Mengapa mudik?
Jangankan dalam suasana sendu Lebaran yang membuat rindu kampung halaman. Setiap saat amat sering diri ini tersedot pada kenangan masa lalu. Dugaan saya demikian pula terjadi pada banyak orang di kota yang tidak bahagia.
Dulu Dr Umar Kayam menyebutnya sebagai “kebudayaan ulang-alik”. Kegamangan menghadapi dunia modern membawa manusia kembali ke akar tradisinya. Proses ulang-alik tersebut melahirkan anyaman yang terbentuk dari serat-serat kebudayaan.
Tegangan antara masa kini dan masa lalu itulah jati diri kita.
Tanpa perlu konseptualisasi muluk-muluk, setiap orang menyimpan tegangan tersebut dalam diri masing-masing. Ada masa lalu yang ingin mereka rawat, pelihara, ziarahi.
Sebagian orang beruntung masih memiliki ayah, ibu, nenek, sanak saudara, rumah pusaka, dan lain-lain di mana jejak masa lalu memberikan wujudnya yang konkrit.
Sadar seramnya Covid 19, saya tidak mudik. Sudah 2 abad saya tidak kemana-mana.
Menasihati diri agar sabar, meski kesabaran makin pendek seiring kesadaran bahwa waktu kita kian pendek. Banyak teman telah mendahului.
Seperti semua orang, sejatinya yang kita takutkan bukanlah kehilangan masa depan, tapi masa lalu.
Itulah sebabnya dari dulu saya skeptis terhadap misalnya khotbah para motivator, agar bersemangat menentukan target masa depan, 2 triliun dalam 2 minggu.
Jangan percaya. Mana mungkin. Tidak ada jalan kebudayaan seperti itu, hanya jalan korupsi yang memungkinkannya.
Bukit yang saya rindukan bukan bukit digital masa depan, tapi bukit kecil, sebutannya gumuk, di atasnya terdapat makam pepunden, dan dari situ dulu desa kami lahir, lama-lama menjelma jadi kota.
Penghormatan terhadap masa lalu, sejarah, museum, situs-situs kuno, dan semacamnya adalah refleksi dari keinginan manusia untuk menjaga, memelihara, dan mengembangkan peradaban.
Bagi penguasa, merawat masa lalu, selain tidak boleh buta sejarah, juga harus ingat pada janji yang pernah diucapkan.
Lunasi dan pertanggungjawabkan janji-janji kalian.
Jangan tambahi dengan janji-janji masa depan.

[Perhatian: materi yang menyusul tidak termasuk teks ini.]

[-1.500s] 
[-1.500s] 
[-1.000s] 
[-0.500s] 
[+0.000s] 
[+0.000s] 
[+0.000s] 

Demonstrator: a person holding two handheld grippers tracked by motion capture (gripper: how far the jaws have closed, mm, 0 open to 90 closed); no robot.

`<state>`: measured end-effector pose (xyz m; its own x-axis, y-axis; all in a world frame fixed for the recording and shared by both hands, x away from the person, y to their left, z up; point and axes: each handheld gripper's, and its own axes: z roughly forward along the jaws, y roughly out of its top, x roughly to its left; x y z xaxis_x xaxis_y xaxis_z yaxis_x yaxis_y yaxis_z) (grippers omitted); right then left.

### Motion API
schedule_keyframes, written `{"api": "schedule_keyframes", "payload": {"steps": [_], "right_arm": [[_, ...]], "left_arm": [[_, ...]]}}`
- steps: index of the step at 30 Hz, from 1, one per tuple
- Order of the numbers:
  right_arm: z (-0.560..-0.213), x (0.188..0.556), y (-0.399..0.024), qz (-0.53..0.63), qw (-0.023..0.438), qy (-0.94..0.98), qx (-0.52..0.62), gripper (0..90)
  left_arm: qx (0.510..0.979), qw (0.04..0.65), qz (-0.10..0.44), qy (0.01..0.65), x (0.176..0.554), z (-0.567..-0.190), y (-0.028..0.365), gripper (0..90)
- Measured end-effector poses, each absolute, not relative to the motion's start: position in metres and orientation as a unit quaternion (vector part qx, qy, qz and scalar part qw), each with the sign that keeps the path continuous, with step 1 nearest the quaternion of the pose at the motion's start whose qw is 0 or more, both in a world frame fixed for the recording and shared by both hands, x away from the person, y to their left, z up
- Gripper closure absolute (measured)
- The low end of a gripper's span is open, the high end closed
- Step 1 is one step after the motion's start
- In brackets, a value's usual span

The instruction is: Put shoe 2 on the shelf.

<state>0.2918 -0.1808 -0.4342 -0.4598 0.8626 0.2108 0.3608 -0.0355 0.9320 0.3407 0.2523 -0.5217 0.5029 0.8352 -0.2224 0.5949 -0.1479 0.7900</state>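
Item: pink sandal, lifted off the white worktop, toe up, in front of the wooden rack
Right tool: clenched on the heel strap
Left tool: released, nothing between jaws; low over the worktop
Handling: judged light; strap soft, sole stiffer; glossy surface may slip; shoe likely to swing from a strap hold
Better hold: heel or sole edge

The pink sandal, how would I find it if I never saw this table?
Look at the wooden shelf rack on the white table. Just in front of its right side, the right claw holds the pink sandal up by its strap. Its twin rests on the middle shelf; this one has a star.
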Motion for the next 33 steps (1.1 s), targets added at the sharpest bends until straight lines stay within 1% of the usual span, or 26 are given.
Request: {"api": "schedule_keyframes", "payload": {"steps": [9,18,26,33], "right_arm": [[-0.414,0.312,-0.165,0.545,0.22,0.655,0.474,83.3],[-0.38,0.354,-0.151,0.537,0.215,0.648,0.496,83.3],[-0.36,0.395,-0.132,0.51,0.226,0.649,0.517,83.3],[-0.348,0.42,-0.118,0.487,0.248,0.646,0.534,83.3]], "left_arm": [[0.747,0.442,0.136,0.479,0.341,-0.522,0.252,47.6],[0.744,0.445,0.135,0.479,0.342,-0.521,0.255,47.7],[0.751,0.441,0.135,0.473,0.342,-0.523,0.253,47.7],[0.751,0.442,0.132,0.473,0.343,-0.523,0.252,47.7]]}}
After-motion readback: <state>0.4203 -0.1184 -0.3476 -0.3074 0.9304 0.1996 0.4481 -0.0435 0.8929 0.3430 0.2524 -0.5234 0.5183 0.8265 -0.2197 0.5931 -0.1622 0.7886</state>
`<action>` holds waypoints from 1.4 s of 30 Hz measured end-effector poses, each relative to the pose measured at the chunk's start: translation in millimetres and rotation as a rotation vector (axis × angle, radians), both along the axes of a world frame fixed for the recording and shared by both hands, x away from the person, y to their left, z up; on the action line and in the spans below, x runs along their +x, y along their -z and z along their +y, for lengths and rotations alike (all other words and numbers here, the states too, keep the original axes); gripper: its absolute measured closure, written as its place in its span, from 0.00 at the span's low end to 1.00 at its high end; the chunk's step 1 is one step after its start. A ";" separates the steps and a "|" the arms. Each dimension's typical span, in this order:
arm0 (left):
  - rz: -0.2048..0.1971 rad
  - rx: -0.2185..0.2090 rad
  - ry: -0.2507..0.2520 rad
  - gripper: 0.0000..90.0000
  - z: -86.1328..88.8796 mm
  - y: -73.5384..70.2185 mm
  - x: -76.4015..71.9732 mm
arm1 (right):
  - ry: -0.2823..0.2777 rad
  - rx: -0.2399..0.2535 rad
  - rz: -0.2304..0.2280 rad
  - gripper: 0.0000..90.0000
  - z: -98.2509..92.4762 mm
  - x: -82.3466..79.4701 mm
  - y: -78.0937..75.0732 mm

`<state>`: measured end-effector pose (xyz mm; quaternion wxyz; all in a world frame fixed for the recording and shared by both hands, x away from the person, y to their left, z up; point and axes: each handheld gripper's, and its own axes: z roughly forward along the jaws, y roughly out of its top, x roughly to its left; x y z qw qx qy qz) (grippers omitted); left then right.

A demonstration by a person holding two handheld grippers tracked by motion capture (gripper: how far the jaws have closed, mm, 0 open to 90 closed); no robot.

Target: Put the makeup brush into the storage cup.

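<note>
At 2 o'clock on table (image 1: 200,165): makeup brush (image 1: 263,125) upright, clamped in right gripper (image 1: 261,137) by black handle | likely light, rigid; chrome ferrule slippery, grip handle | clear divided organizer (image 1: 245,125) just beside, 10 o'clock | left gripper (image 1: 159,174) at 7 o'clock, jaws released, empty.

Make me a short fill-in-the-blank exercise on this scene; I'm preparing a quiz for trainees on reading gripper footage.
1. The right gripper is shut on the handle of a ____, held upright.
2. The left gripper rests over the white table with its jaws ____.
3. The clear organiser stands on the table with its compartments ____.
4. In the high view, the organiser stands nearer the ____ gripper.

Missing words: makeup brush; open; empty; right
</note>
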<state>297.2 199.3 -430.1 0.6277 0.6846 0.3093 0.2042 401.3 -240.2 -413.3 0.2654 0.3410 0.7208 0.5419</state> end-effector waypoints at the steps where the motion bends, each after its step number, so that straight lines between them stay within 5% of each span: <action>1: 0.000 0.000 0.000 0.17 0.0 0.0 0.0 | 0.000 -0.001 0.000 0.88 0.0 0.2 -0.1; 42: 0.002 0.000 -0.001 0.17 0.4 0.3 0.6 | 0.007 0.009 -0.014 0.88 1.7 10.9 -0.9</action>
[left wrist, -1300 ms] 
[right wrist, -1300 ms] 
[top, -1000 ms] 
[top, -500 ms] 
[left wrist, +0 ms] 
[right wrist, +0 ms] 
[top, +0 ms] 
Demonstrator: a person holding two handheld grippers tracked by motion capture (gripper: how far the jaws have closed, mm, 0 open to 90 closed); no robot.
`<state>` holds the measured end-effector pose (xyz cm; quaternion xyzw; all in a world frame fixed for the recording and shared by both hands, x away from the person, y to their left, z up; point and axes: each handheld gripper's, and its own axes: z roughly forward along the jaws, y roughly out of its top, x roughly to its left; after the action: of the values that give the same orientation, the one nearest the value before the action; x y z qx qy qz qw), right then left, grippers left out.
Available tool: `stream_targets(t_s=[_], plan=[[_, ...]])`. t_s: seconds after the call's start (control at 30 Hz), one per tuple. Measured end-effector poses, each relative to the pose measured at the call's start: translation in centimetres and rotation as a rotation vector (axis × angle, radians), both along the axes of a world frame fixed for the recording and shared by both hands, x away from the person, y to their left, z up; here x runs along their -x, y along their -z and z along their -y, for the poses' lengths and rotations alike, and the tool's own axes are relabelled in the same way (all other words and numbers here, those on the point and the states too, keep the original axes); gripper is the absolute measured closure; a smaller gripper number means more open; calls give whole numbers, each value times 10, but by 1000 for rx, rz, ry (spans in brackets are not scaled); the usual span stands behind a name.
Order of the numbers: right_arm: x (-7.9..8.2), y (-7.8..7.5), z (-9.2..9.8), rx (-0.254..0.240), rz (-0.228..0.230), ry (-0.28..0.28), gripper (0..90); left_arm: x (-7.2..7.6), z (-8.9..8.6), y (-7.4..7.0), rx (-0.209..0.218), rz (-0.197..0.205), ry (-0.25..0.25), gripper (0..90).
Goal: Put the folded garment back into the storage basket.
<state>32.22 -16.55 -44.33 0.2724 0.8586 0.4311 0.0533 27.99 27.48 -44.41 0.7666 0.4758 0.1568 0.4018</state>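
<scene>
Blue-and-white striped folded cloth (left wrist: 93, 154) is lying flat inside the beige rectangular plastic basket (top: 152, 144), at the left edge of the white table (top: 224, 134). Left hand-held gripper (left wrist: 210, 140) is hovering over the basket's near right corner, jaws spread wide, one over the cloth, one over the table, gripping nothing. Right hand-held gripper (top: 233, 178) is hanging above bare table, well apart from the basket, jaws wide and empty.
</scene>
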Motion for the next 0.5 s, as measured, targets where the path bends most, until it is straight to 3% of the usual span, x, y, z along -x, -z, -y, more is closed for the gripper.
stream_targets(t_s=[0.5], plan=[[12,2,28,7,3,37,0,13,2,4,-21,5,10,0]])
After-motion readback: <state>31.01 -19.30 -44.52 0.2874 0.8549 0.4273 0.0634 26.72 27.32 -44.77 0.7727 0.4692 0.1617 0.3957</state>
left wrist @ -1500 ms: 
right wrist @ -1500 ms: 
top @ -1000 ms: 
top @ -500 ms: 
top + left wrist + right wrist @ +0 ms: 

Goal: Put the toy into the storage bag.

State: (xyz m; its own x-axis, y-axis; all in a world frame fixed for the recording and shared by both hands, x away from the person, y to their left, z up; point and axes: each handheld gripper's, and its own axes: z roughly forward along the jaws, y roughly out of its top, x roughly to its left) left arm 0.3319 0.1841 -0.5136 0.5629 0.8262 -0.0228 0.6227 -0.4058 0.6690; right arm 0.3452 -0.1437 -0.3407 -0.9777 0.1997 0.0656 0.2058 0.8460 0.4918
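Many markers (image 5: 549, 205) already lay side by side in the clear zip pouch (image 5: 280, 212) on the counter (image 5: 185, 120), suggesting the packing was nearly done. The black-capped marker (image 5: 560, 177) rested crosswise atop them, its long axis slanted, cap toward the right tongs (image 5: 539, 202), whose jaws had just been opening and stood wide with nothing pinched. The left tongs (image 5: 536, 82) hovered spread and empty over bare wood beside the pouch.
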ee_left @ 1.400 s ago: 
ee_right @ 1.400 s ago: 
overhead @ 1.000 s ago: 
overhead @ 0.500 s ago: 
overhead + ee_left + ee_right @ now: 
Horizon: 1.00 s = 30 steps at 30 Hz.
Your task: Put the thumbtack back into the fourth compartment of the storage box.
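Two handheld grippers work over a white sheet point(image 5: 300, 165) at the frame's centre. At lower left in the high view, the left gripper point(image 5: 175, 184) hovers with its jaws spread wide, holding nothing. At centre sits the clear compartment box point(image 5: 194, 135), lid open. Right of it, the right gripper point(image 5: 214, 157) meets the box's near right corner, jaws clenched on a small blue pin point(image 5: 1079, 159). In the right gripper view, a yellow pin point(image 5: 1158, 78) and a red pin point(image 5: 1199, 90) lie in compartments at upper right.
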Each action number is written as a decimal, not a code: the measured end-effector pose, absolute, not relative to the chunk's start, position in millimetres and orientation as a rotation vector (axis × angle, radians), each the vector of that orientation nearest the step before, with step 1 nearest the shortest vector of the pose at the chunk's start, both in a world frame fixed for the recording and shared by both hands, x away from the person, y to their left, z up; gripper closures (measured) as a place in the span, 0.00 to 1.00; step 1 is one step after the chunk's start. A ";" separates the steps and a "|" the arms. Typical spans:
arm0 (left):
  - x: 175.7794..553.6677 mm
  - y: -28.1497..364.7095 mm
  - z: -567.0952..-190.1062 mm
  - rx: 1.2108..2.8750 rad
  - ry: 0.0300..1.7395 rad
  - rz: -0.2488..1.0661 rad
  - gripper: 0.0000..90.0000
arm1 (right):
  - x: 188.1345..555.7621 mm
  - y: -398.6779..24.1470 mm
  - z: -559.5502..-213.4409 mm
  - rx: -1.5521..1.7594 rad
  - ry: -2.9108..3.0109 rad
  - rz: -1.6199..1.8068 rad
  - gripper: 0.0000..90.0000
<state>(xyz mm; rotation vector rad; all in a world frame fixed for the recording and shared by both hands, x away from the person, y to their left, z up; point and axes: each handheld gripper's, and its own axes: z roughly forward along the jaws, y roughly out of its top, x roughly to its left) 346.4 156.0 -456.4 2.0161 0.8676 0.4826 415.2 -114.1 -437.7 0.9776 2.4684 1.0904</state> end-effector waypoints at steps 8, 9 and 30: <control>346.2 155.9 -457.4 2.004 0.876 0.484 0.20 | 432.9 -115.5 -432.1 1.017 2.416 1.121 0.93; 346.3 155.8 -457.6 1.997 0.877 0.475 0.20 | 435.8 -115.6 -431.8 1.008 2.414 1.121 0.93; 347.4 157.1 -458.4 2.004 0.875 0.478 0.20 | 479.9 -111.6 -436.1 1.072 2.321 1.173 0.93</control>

Banyak yang sudah tidak percaya lagi.
Mau pulang kampung atau tidak kami tidak peduli. Kalian punya kuasa untuk menekuk segala peraturan.
Pada mulanya adalah kata. Ziarahi ucapanmu pada masa lalu.
Baru setelah itu salaman.***
Sebentar lagi takbiran menggema dan rasa rindu itu makin tak terbendung…
Betul. Saat itu semua yg saya lihat berubah menjadi rindu, termasuk bunga tanjung, warna biru bunga rindu.
Terimakasih mas. Inspiratif. “Masa lalu” juga yg kerap diam diam hadir di saat saya lelah. Mengajak pulang ke desa, memandangi langit dari kebun. Melihat geriap bintang gemintang yg terhampar tanpa tepi.